Onlangs kreeg ik een brief van een oud-leerling, die zich probeert een weg te banen op het pad van zen. Wat hij vertelt is zeer herkenbaar, zijn vragen zijn erg relevant, maar kan ik ze ook ondubbelzinnig beantwoorden? Hoe kan ik zijn verwarring een beetje verlichten?

Het wordt nog moeilijker als je ziet dat zijn vraag tegelijk het antwoord impliceert:

Word ik dan echt aan mijn lot overgelaten? Kan 'ik' dan echt niets 'doen'? 

Vaak heb je inderdaad het gevoel dat zen je aan je lot overlaat.  Het laat je zitten met je onmogelijke vraag, met je antwoordloze waarom. Met je “ik” kun je dan inderdaad weinig of niets aanvangen. 

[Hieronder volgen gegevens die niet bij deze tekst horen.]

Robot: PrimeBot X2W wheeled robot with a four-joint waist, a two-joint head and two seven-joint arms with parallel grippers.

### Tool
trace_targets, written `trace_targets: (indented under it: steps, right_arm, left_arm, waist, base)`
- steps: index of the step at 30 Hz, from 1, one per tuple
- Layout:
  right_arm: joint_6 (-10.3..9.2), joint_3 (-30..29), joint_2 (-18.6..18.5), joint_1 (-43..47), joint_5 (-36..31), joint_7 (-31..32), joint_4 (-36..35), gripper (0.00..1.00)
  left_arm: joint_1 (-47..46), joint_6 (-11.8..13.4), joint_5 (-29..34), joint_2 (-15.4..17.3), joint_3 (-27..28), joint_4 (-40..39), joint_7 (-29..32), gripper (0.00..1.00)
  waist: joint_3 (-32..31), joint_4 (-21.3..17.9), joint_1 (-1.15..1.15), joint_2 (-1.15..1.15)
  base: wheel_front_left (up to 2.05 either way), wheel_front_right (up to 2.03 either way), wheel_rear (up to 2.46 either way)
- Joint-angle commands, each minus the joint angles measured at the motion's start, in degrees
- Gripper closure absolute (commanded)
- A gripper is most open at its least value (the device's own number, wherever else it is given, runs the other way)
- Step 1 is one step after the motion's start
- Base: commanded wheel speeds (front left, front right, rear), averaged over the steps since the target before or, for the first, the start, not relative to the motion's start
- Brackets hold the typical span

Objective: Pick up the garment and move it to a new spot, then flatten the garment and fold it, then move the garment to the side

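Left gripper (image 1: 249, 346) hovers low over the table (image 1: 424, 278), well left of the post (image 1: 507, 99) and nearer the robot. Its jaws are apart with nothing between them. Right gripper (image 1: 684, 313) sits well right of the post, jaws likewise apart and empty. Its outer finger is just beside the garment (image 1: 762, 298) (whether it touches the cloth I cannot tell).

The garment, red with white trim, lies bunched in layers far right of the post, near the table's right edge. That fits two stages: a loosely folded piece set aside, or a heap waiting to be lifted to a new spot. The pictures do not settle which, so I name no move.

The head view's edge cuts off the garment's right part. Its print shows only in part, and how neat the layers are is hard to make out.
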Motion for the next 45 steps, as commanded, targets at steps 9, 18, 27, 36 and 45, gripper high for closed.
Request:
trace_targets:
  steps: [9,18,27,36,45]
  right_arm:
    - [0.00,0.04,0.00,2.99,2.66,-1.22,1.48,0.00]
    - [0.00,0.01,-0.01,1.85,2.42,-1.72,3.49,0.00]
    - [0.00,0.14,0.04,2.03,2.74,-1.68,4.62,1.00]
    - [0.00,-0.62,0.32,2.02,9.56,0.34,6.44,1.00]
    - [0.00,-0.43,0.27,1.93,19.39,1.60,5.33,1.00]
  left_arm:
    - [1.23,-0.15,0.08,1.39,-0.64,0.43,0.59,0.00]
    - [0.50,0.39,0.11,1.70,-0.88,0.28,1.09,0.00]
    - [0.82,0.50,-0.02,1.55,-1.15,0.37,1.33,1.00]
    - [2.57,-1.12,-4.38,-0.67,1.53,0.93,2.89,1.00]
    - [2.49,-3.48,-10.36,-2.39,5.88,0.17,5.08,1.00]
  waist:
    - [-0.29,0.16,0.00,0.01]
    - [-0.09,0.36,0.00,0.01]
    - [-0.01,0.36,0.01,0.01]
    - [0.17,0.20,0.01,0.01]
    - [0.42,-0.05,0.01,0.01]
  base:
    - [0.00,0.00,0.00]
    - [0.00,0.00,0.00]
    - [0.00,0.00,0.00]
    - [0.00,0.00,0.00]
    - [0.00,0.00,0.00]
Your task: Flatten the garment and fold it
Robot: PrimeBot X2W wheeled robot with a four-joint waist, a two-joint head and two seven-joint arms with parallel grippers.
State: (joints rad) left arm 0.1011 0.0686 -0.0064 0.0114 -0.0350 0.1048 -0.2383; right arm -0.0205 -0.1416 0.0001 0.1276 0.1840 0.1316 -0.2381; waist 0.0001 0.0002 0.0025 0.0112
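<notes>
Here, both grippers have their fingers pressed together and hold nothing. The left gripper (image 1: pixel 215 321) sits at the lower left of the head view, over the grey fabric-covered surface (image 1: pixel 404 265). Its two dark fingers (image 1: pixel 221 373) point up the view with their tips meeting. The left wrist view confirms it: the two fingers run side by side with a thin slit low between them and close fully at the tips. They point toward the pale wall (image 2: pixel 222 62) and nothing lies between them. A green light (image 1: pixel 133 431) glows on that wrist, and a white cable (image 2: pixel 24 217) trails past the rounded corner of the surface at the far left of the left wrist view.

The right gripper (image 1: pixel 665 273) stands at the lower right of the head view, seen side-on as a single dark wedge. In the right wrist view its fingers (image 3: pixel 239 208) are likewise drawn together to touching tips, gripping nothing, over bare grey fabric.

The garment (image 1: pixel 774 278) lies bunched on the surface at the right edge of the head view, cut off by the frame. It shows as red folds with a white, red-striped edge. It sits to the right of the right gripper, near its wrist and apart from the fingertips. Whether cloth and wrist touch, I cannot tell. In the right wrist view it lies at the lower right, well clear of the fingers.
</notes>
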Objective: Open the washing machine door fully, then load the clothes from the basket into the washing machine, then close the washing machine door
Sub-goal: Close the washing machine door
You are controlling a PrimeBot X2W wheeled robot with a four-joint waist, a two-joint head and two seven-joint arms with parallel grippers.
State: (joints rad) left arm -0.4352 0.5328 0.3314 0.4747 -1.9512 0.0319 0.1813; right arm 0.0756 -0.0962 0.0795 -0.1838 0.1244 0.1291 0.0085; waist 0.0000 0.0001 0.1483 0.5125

Toevallig las ik een paar dagen geleden in Twee mannen (Georges Duhamel) het volgende:

Waar zal een mens kijken, o hemel?  Waar moet je het zoeken?  Salavin pakt zijn baard bij elkaar en kauwt erop.  Een veeg teken.  Hij buigt zijn hoofd en kijkt in zich zelf.  Als hij daar vrede moet vinden, is hij aan een kwaad kantoor. 1

Je zou voor minder van ellende je baard opvreten, maar het is niet anders: vrede vinden in je ego is een onmogelijke zaak.  Daar ben je aan het verkeerde loket.  Je kunt niet anders dan  terug naar af: afscheid nemen van je ego en alle zekerheden en overtuigingen over wie je (zogenaamd) bent loslaten.  Dat is een pijnlijk proces, een proces van ontlediging. Pas als je tot op de bodem van je ik bent afgedaald en daar alles hebt opgeruimd, kun je stilaan komen tot de bevrijdende ervaring van leegte. Je verlaat het egokantoor met zijn vele loketten en belandt weer op straat.  Eerst sta je er nog wat beduusd bij, maar daarna adem je de frisse lucht in en stap je verkwikt de vrijheid in. Vanaf dat nulpunt is er nu openheid naar alles wat zich aandient.  Vol vertrouwen, mild en zonder te oordelen sta je toe dat er iets nieuws ontstaat. 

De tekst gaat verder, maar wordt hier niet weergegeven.